Bipartisan SEED Support in the 35th

This evening I attended one of the Kitsap Sun editorial board’s meetings with candidates from the 35th District. I missed the first one with candidates for the second seat (Baze, Daugs, Finn, Neatherlin).

In the first seat Democratic incumbent state Rep. Kathy Haigh from Shelton and one of her challengers, Republican Brad Gehring from Bremerton, met with the board. The other Republican, Belfair’s Marco Brown, opted to not attend.

One of the board members asked the candidates whether they’d continue financially supporting Kitsap SEED as a state legislator.

“We have already,” said Haigh. “And I will again.”

Haigh said Kitsap SEED is well placed and timed for Mason County as well as Kitsap. She said supporting the project is the right thing to do as gas prices go up and she’ll do everything she can to support it.

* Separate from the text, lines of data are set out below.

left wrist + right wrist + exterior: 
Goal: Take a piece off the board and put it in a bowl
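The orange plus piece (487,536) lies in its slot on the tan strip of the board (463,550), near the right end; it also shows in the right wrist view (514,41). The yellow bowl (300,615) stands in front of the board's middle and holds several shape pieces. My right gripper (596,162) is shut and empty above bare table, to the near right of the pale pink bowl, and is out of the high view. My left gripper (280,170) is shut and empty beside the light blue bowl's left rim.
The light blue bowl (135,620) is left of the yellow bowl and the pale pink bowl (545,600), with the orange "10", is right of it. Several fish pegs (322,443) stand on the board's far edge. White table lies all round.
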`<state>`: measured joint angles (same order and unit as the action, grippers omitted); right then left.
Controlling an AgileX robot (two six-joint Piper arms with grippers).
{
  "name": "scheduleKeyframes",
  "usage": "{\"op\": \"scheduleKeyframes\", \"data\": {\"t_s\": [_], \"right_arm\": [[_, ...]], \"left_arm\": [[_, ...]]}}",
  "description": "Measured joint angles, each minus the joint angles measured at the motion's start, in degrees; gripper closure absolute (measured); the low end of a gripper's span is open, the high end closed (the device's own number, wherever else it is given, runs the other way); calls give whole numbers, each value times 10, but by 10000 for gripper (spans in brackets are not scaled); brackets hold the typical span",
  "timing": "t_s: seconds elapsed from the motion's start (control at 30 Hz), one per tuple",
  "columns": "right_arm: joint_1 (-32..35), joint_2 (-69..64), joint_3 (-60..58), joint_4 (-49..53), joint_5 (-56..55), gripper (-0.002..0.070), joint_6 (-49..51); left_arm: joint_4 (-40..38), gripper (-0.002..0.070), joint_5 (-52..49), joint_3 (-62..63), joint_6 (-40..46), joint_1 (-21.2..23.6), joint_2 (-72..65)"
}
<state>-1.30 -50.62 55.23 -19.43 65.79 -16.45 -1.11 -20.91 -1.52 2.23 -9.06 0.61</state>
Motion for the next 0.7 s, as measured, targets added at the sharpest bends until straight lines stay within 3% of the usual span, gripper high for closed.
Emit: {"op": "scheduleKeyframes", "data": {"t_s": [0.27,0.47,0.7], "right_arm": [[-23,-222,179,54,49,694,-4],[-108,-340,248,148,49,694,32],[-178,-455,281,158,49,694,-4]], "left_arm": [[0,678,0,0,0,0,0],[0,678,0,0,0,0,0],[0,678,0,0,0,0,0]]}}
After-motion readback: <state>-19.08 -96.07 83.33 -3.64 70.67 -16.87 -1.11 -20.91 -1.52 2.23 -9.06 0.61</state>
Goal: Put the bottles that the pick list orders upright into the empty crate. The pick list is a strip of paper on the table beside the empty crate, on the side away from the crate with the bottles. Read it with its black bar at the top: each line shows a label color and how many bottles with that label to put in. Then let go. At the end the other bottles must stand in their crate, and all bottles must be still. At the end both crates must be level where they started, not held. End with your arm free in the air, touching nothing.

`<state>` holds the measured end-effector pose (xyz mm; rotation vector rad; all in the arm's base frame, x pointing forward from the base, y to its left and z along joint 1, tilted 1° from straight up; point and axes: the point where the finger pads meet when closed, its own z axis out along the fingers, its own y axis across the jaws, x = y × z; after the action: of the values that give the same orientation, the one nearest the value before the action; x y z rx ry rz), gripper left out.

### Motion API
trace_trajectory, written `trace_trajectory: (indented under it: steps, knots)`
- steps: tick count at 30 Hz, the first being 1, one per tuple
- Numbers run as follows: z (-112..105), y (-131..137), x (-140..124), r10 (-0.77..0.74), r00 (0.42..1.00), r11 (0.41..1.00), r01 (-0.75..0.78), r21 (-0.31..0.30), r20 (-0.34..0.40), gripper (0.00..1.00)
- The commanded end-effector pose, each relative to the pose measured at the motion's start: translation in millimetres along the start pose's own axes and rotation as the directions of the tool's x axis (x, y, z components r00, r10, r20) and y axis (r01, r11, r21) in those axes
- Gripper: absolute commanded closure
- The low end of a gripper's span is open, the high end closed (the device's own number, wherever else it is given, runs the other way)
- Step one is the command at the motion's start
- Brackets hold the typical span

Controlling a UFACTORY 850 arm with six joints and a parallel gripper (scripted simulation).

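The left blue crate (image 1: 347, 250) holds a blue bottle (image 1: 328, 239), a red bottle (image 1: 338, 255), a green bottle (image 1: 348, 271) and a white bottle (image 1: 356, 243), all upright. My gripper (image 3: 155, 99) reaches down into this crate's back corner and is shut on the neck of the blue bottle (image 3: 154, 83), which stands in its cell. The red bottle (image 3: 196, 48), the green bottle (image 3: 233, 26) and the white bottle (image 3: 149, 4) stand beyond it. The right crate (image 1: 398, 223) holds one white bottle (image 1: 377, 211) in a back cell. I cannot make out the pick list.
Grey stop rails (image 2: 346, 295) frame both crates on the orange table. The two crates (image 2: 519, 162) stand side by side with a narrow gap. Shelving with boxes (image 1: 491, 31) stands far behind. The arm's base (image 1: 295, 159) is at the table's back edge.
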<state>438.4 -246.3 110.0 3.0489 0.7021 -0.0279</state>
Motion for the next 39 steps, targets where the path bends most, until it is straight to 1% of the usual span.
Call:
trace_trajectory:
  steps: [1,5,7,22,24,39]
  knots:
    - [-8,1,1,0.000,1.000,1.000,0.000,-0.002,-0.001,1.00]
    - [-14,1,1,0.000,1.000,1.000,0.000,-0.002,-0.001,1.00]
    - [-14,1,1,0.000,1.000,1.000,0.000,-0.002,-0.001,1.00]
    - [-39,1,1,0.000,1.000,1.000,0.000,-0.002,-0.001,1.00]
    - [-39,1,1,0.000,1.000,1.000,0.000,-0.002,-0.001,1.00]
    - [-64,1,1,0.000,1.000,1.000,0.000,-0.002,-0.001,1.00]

Gehring was more cautionary, but said the SEED project presents a “tremendous opportunity” to develop a business cluster. He said he would be willing to support getting the infrastructure for it. He said it’s “one good answer,” in a conversation in which he said much about the state supporting or easing economic development.

The caveat: “We’ve got to be careful that this doesn’t become a governmentally dependent agency,” he said.

I’m told the first group didn’t get that question.

5 thoughts on “Bipartisan SEED Support in the 35th

  1. Some of them are probably saying what they think the Kitsap Sun Editorial Board wants to hear. They’re saying what they think gives them the best chance of getting the Kitsap Sun’s endorsement. Even the most casual observer knows the Kitsap Sun favors the Kitsap SEED proposal.

  2. I like to think not…that the candidates comments are based on what they think of the issue…Kitsap Sun or not.
    I like to think the KS would endorse the candidate who overall appears to be the best one for the job….not to endorse on a single issue.
    I would not subscribe to such a newspaper.
    Sharon O’Hara

  3. Blue…I disbelieve almost everything a politician says. It is what they don’t say or do that can be worrisome.

    In this case, Haigh has a past record and I believed the KS and./or the other candidates would step in if she was caught in a ‘tell the Sun what they want to hear’ story and contrary to past comments or actions.

    Yes, with some exceptions I do believe the Kitsap Sun is objective. I also believe that people have a tendency to rise to the level expected of them and no higher.
    I don’t believe in the tooth fairy. I do believe in miracles, that most people are kind and that in the end, justice will be done.
    Sharon O’Hara

  4. I would like to elaborate on Blue Light’s comment:

    “Some of them are probably saying what they think the Kitsap Sun Editorial Board wants to hear. They’re saying what they think gives them the best chance of getting the Kitsap Sun’s endorsement. Even the most casual observer knows the Kitsap Sun favors the Kitsap SEED proposal.”

    On the latter point that is absolutely true of the editorial board. In fact, the Kitsap SEED question was posed by a community board member (not a Sun staffer) who made a point to state the board’s longstanding support of the project.

    Regarding the first two sentences, that’s always a possibility. On that issue this board is likely to favor more a candidate who favors Kitsap SEED. Bear in mind I can’t speak for the board and have no say in who it endorses.

    On the first two sentences, surely a politician facing a hostile audience will most often try to frame a response to make the least negative impact possible without straying from the position. There are not many I’ve seen who will give one answer to one group and the opposite one to the other. My interpretation of Gehring’s answer is that he’d probably support funding for the infrastructure and that he thinks the SEED concept is generally a winner. He’s got his concerns, though. Should he in the future state an opinion contrary to that in any situation, we’d have reason to question his sincerity.

    My experience of Gehring in covering the council is that at least in his public comments he shows a willingness to question his gut instincts. He said he was initially against red-light cameras, but after more consideration he changed his opinion. I recall him doing that on other issues as well.